» Aim of the task
Review the material and extract every line in which the word "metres" occurs.

··· Data block

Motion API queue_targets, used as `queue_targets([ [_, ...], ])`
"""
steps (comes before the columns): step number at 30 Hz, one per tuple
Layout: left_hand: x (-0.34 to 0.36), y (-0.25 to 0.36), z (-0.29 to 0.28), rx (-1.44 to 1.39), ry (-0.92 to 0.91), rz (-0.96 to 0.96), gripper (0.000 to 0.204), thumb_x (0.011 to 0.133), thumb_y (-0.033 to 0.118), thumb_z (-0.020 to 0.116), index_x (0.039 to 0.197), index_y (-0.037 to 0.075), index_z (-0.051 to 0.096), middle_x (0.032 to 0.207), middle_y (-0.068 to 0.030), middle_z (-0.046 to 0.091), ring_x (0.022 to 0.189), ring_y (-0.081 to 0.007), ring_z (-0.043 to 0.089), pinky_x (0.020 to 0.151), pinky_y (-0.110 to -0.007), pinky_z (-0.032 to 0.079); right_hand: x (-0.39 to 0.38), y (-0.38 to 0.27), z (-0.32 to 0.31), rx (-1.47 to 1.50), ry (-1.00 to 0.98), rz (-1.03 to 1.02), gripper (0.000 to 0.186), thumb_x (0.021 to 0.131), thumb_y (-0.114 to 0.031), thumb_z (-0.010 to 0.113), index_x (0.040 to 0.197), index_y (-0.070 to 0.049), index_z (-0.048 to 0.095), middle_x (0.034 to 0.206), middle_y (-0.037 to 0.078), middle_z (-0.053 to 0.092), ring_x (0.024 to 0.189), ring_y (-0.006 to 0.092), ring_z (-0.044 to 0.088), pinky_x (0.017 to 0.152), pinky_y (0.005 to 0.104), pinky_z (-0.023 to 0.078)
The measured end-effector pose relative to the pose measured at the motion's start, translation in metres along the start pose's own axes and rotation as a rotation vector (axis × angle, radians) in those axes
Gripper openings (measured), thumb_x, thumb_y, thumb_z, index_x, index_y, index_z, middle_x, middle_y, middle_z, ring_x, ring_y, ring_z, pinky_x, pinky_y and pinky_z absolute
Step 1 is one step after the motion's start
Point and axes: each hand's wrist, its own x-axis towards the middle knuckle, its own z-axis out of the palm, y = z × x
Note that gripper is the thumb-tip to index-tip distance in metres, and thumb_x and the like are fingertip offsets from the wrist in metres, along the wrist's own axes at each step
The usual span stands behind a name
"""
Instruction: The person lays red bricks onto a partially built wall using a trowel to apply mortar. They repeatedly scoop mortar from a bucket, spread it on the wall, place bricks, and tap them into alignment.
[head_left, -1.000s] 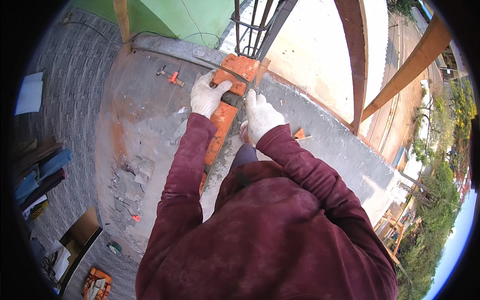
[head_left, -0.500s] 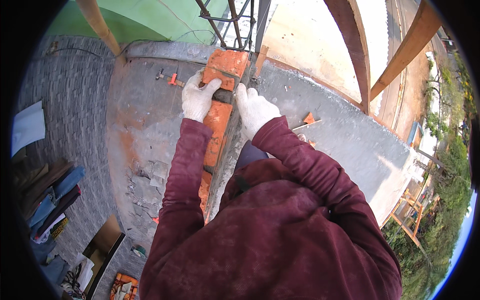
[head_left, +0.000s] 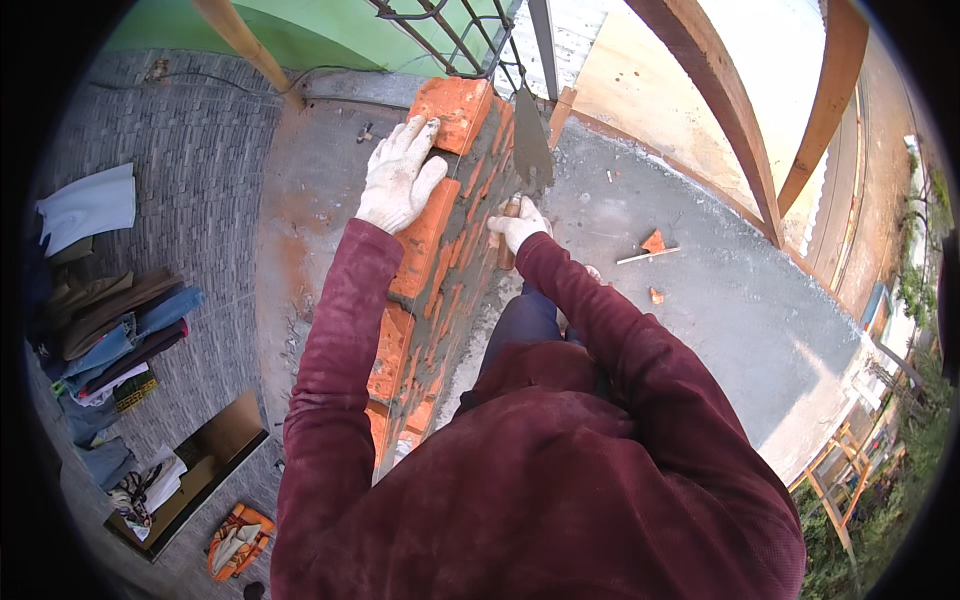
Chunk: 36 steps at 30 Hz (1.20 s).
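Note:
My left hand [head_left: 398, 178], in a white knit glove, lies open with fingers spread over the left edge of an orange brick [head_left: 450, 108] topping a short brick wall [head_left: 424, 240]. Grey mortar [head_left: 460, 240] is smeared along the wall's right face, with streaks of orange showing through. In my gloved right hand [head_left: 518, 225] is the wooden handle of a trowel; its pointed grey blade [head_left: 532, 140] stands beside the wall's upper right.
A rebar cage [head_left: 480, 45] rises beyond the top brick. Timber posts [head_left: 715, 95] lean at the right, above a concrete slab [head_left: 720, 330] with broken brick bits [head_left: 653, 242]. A hammer [head_left: 364, 134] lies left of the wall; clothes [head_left: 130, 330] hang farther left.
My left hand has loosened from gripping the brick to lying spread on it. My right hand has moved down, and the trowel blade now shows upright. The view has shifted, showing the wall's side.

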Motion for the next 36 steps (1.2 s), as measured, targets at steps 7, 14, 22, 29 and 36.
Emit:
queue_targets([
  [7,0.000,0.011,0.016,-0.088,0.049,-0.094,0.054,0.106,0.041,0.046,0.150,0.011,0.053,0.158,-0.0206,0.045,0.149,-0.0431,0.036,0.123,-0.048,0.028,-0.003,0.028,0.031,0.035,-0.156,-0.053,0.037,0.084,0.005,0.072,0.113,-0.003,0.052,0.086,0.007,0.060,0.066,0.0199,0.063,0.061,0.0364,0.054],
  [14,0.008,0.006,0.019,-0.359,0.010,-0.157,0.053,0.110,0.040,0.037,0.149,0.010,0.055,0.158,-0.0184,0.046,0.150,-0.0369,0.036,0.124,-0.044,0.026,-0.041,0.081,0.033,-0.038,-0.280,0.002,0.036,0.081,-0.002,0.075,0.110,-0.008,0.055,0.093,0.004,0.061,0.086,0.0201,0.062,0.082,0.0361,0.052],
  [22,-0.015,0.018,0.002,-0.359,-0.014,-0.099,0.050,0.113,0.031,0.039,0.151,0.000,0.049,0.156,-0.0155,0.048,0.147,-0.0273,0.042,0.122,-0.038,0.032,-0.094,0.094,-0.006,0.466,-0.781,0.283,0.040,0.072,0.008,0.060,0.109,-0.004,0.054,0.080,0.006,0.056,0.062,0.0204,0.059,0.060,0.0389,0.053],
  [29,-0.066,0.012,-0.024,-0.012,-0.125,0.021,0.051,0.110,0.034,0.045,0.149,0.002,0.053,0.152,-0.0196,0.052,0.143,-0.0342,0.047,0.120,-0.043,0.035,-0.120,0.147,-0.086,0.891,-0.865,0.163,0.045,0.073,0.000,0.067,0.116,-0.004,0.059,0.077,0.008,0.056,0.065,0.0231,0.060,0.066,0.0442,0.057],
  [36,-0.118,0.025,-0.041,0.057,-0.188,0.022,0.057,0.109,0.042,0.045,0.147,0.001,0.055,0.148,-0.0205,0.055,0.139,-0.0366,0.050,0.117,-0.044,0.038,-0.081,0.150,-0.083,0.808,0.196,-0.114,0.046,0.075,0.009,0.060,0.119,-0.001,0.049,0.085,0.012,0.058,0.066,0.0246,0.062,0.059,0.0413,0.057],
])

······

» Answer space
The measured end-effector pose relative to the pose measured at the motion's start, translation in metres along the start pose's own axes and rotation as a rotation vector (axis × angle, radians) in those axes
Note that gripper is the thumb-tip to index-tip distance in metres, and thumb_x and the like are fingertip offsets from the wrist in metres, along the wrist's own axes at each step

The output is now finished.